Mercury in fish below concentrations harmful to people eating traditional or subsistence amounts of fish and animals that rely fish.

General Information
What is it?

Mercury in fish tissue is an important measure of water and sediment quality. For mercury to increase in concentration in fish tissue, it must be available in the environment (water and/or sediment) and methylated, usually by bacteria in hypoxic/anoxic conditions. Trace metals such as mercury are natural components of rocks and soil and can enter the aquatic environments as a consequence of weathering and erosion (Garrett 2000). However, following gold-mining in California and global industrialization, unnatural quantities of many elements were and continue to be released into the riverine and coastal ecosystems, altering natural biological equilibrium (Haynes and Johnson 2000). Anthropogenic activities have altered both the distribution of metals in the environment as well as metal speciation, or biochemical form (Goyer and Clarkson 2001). Mercury primarily enters aquatic ecosystems in inorganic dissolved ionic or particulate form through wet and dry deposition from the atmosphere to water body surfaces, or via runoff from watersheds (Selin 2009). Although mercury occurs naturally in the environment, human activities such as gold mining and recovery, burning fossil fuels and waste, mining and smelting metals, and using mercury in products and industrial processes have added to the amount of mercury in the global environment.
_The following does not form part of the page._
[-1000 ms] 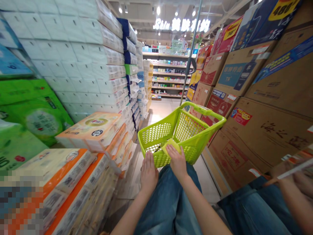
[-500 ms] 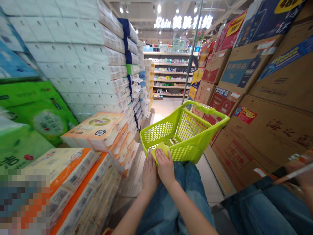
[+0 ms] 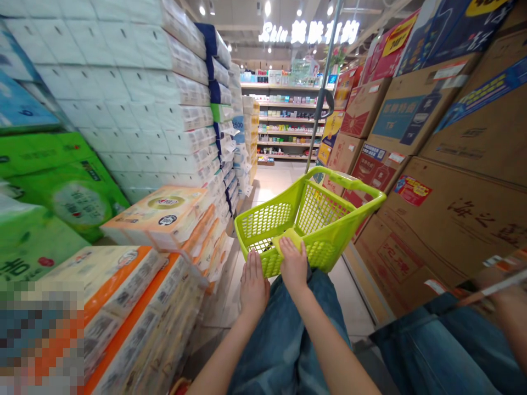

Ecosystems near point sources may be characterized by higher mercury concentrations, but due to global transport ecosystems that are far from any point sources may also have high mercury concentrations (Scheulhammer et al. 2007). Biological magnification is the process by which toxins become more concentrated in organisms at each successive trophic level up the food chain. Due to the tendency for mercury to bioaccumulate and magnify up the food chain, organisms at higher trophic levels on the food chain and with long life spans tend to be at greatest risk (Scheulhammer et al. 2007). Mercury concentrations in the tissues of top predators can be over one million times greater than those in the water column (Selin 2009). Furthermore, the proportion of methylmercury to total mercury increases at each trophic level in the food chain; in predatory fish, almost 100% of the mercury is methylmercury (EPA 1997, Morel et al. 1998).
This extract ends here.